▸ Exercise brief: Your task is to extract every line from the material below exactly.

(Stored data Opens)

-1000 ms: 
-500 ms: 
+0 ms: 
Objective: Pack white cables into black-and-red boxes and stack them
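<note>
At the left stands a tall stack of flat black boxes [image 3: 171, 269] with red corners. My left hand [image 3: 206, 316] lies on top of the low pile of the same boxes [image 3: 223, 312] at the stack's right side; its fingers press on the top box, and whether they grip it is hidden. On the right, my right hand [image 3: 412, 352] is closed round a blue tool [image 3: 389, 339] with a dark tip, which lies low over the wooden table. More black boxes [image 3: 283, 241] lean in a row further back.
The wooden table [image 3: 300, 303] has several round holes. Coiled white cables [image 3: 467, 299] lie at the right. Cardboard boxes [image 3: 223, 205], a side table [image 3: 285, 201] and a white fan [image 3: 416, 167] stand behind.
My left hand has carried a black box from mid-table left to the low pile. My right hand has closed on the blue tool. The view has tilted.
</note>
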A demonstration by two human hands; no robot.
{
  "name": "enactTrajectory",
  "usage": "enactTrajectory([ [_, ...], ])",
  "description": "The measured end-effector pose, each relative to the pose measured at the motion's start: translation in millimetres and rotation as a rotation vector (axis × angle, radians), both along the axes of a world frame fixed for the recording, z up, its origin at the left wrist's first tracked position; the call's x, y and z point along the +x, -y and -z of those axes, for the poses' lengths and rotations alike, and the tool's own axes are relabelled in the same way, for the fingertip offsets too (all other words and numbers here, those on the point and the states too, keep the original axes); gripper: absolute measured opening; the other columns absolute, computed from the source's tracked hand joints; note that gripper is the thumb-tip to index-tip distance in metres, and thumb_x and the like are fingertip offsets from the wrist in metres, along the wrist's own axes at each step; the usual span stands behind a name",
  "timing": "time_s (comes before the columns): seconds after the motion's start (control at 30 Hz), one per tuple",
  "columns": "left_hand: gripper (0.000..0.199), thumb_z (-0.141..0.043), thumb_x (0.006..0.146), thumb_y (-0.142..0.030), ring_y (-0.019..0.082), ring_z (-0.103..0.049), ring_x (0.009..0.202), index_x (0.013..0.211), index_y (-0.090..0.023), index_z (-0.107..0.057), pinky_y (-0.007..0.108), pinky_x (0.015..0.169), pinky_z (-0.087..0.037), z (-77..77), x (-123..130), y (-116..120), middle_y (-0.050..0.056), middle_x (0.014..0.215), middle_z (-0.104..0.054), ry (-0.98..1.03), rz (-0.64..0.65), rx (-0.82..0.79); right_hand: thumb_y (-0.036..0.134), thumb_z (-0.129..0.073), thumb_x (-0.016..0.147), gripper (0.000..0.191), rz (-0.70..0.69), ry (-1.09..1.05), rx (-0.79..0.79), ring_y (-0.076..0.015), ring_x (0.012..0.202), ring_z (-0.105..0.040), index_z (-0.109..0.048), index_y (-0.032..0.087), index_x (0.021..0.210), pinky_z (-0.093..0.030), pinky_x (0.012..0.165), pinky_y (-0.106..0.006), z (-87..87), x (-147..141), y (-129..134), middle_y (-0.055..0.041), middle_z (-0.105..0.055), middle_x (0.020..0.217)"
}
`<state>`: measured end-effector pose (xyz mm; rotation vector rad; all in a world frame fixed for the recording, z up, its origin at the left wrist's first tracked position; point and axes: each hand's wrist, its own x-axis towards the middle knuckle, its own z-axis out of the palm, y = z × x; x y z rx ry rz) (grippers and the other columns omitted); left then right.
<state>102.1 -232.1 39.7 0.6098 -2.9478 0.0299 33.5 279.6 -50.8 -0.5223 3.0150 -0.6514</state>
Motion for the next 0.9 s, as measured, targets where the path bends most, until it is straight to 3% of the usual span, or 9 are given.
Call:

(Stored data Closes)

▸ Solution:
-1000 ms: 
-500 ms: 
+0 ms: 
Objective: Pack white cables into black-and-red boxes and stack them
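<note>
At the left stands a tall stack of flat black boxes [image 3: 171, 269] with red corners. My left hand [image 3: 206, 316] lies on top of the low pile of the same boxes [image 3: 223, 312] at the stack's right side; its fingers press on the top box, and whether they grip it is hidden. On the right, my right hand [image 3: 412, 352] is closed round a blue tool [image 3: 389, 339] with a dark tip, which lies low over the wooden table. More black boxes [image 3: 283, 241] lean in a row further back.
The wooden table [image 3: 300, 303] has several round holes. Coiled white cables [image 3: 467, 299] lie at the right. Cardboard boxes [image 3: 223, 205], a side table [image 3: 285, 201] and a white fan [image 3: 416, 167] stand behind.
My left hand has carried a black box from mid-table left to the low pile. My right hand has closed on the blue tool. The view has tilted.
</note>
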A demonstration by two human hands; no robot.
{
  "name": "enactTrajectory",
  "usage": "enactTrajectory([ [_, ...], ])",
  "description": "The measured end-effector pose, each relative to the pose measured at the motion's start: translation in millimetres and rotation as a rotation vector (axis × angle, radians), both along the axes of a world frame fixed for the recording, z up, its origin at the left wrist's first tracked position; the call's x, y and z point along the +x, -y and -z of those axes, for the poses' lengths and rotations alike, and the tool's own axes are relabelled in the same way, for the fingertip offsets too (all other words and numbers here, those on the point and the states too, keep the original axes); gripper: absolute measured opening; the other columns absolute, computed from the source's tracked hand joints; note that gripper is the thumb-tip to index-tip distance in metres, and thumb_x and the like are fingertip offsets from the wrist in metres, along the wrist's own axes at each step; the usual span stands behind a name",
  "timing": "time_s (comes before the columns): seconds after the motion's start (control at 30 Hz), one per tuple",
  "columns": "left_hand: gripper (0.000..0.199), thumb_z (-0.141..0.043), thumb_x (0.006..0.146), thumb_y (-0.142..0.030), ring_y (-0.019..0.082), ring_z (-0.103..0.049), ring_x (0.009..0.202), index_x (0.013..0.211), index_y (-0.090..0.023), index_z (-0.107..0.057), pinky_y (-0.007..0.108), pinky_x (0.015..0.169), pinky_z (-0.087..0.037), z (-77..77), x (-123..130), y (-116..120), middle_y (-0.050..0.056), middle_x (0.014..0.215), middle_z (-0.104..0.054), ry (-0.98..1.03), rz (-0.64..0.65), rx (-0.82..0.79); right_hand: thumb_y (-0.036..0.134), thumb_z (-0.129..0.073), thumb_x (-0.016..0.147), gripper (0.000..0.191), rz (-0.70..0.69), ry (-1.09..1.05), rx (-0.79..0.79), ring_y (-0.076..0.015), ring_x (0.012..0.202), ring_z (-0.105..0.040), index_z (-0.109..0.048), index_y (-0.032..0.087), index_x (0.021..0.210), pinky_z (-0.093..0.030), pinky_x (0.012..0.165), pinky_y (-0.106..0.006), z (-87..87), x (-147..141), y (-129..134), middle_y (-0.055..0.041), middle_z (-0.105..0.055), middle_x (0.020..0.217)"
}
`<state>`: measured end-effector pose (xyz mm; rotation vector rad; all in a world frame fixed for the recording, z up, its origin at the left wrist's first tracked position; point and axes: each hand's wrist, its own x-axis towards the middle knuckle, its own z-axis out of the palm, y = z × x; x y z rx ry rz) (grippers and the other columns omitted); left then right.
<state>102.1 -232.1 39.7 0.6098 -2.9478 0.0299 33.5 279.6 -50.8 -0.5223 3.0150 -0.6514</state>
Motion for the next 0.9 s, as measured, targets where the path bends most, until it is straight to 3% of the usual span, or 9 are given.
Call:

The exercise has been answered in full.